The title of this article is actually the title of another article by a different author; however, it should set off alarm bells for the fireworks industry. While other industries have been similarly targeted, in my opinion only highly-capitalized and centralized industries (such as oil companies) with an ability to tap vast unnatural resources (e.g., legal, publicists, political, scientific) are able to absorb the costs required to successfully defeat the relentless attacks, nationwide, of environmental groups and, inevitably, the plaintiff’s bar.

It is obvious to even the casual observer that fireworks and any adverse impact upon the environment continues to be a topic of hot debate, with the number of interested parties only rising.
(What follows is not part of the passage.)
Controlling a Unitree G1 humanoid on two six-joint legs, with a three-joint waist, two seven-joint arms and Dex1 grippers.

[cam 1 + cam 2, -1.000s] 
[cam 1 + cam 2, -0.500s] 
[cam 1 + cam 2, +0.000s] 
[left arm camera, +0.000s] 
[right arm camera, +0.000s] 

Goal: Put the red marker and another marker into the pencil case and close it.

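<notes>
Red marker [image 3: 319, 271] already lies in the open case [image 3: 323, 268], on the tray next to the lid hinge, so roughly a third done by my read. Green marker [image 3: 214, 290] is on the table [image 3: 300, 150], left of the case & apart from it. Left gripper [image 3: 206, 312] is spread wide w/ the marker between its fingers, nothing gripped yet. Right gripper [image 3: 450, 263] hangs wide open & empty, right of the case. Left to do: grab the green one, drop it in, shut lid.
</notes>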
The line of this debate is aptly illustrated by two recent reports, each from separate coastlines.

On the east coast, in New York, a study commissioned by the Lake George Alliance found that fireworks appeared to have no measurable effects on Lake George’s water quality. During the summer, the village sponsors weekly fireworks displays over the lake, which also hosts an active recreational boating and bathing population; consequently, concerns were raised about pollutants from fireworks. The study offers favorable results that in some measure can be used, together with other studies, to form a baseline for industry reference and use.

On the west coast, environmental activists renewed efforts to, this time, stop San Diego from conducting a holiday fireworks display, citing wrongful emissions of pollutants without a valid permit (to discharge it into the underlying body of water). The fireworks industry’s struggle in San Diego, as well as throughout California, is legendary, widespread and growing; and one should be mindful that California is, oftentimes, a harbinger of things to come in terms of new legislation, regulation and judicial interpretation.
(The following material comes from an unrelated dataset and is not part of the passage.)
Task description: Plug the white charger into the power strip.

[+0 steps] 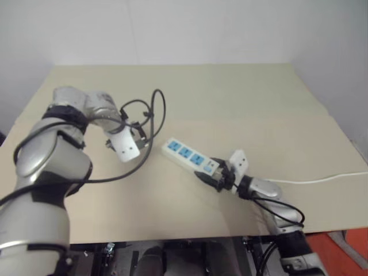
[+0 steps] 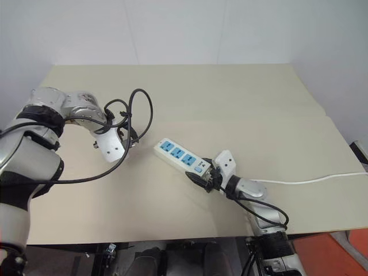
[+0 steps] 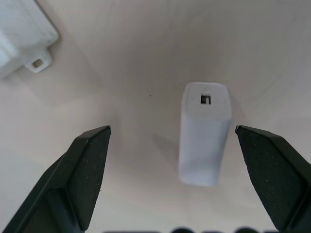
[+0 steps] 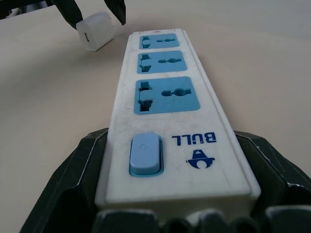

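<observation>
Left wrist view: white charger (image 3: 204,133) port-end up.

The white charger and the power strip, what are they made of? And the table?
The white charger looks like smooth matte plastic, with softly rounded edges. The power strip seems hard white plastic, slightly scuffed, with blue plastic socket faces and a printed logo. The table looks like flat beige board, maybe laminate; I can't be sure.

- The white charger (image 3: 204,133) is laid flat on the tabletop, its port end visible.
- The power strip (image 1: 188,154), white with three blue sockets, is placed diagonally near the tabletop's middle.
</observation>
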You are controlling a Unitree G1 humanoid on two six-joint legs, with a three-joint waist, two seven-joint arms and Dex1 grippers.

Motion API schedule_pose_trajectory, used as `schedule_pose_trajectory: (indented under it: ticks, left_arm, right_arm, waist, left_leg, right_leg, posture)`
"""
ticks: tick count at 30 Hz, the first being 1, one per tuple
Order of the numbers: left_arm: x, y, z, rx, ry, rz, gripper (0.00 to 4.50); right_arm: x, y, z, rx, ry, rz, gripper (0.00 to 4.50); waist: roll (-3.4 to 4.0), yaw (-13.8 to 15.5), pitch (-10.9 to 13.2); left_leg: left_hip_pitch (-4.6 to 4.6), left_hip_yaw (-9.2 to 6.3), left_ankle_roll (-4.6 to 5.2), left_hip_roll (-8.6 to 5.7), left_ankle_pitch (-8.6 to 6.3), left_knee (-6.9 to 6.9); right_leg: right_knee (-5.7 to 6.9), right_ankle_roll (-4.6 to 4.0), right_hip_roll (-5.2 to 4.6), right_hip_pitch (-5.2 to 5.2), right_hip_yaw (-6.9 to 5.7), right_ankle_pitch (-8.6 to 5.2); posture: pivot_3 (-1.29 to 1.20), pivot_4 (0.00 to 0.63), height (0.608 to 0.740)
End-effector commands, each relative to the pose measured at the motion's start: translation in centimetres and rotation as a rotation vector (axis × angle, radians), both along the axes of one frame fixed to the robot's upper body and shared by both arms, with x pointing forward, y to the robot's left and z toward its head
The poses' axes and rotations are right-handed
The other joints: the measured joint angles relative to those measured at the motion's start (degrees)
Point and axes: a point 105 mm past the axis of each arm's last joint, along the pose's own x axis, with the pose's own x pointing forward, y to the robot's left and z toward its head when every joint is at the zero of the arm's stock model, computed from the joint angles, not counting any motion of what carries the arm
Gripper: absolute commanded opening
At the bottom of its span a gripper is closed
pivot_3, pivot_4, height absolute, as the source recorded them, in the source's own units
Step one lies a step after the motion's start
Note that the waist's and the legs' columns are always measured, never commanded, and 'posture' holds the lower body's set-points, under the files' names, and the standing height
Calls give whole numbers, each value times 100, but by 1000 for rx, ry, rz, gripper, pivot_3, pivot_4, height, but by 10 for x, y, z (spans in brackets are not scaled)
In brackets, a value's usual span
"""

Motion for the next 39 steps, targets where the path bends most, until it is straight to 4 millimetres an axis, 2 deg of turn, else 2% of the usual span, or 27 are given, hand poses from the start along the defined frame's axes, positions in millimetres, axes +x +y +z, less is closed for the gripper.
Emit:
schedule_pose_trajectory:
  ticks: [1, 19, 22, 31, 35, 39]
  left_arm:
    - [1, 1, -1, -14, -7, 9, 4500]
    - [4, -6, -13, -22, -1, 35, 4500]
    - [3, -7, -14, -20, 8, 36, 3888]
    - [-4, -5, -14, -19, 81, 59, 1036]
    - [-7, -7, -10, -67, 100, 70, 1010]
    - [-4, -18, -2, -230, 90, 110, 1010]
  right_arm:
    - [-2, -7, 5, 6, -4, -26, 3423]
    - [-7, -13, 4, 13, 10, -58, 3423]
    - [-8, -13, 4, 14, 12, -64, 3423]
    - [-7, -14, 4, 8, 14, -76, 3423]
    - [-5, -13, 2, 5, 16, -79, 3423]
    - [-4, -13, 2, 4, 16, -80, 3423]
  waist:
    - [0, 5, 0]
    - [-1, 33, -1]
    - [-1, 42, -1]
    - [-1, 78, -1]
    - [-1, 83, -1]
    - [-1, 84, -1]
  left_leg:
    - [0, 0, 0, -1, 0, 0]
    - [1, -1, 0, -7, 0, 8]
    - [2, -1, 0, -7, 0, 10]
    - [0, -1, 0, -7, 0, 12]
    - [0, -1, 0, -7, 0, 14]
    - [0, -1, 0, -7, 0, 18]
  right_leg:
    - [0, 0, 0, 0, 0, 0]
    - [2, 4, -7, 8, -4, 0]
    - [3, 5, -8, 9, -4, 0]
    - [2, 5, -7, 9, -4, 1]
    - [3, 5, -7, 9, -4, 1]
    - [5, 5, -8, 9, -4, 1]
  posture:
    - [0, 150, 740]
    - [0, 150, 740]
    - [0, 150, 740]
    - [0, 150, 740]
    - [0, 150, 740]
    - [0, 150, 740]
The variety of lawsuit commonly relied upon by environmental groups are sometimes referred to as ‘strike suits’; but, regardless of the label, the complaining party routinely requests that the court issue an injunction; presumably, as part of an effort to delay or prevent the event or, alternatively, diminish the event’s popularity. To this variety of litigant, obtaining an injunction is far more preferable that money damages. Meaning, for the present time, the complaining party is not in it for the money but, rather, for change (in industry practices or, separately, regulatory change).

To date, environmental groups have, seemingly, had more success in the court of public opinion than in any courtroom, but it may only be a matter of time before advances in science and technology result in courtroom success, as well. My suspicion is that if finely-tuned arguments successfully merge with legislation or common-law principles, court victories will likely be forthcoming. Taken to the next logical step, once it is widely-known that legitimate and valid environmental claims can be successfully asserted against persons, it will only be a matter of time before the plaintiff’s bar enters the picture to continue the attacks; unlike environmentalists, this variety of litigant is in it only for the money.

Given the commonality of the environmental claims being asserted, it behooves the industry to establish a rapid response team of professionals, publicists and experts to generate arguments and protocols required to uniformly fend off the impending legal applications, especially lawsuits seeking immediate injunctive relief. As a rule, the requesting party has the element of surprise, and requests for injunctions are expedited matters that present unprepared and untrained counsel with issues that are extremely difficult to overcome on the run. This advantage can be neutralized by thorough preparation. In this sense, the title ‘Fireworks v. Environment?’ is, in my opinion, another call to arms to the fireworks industry.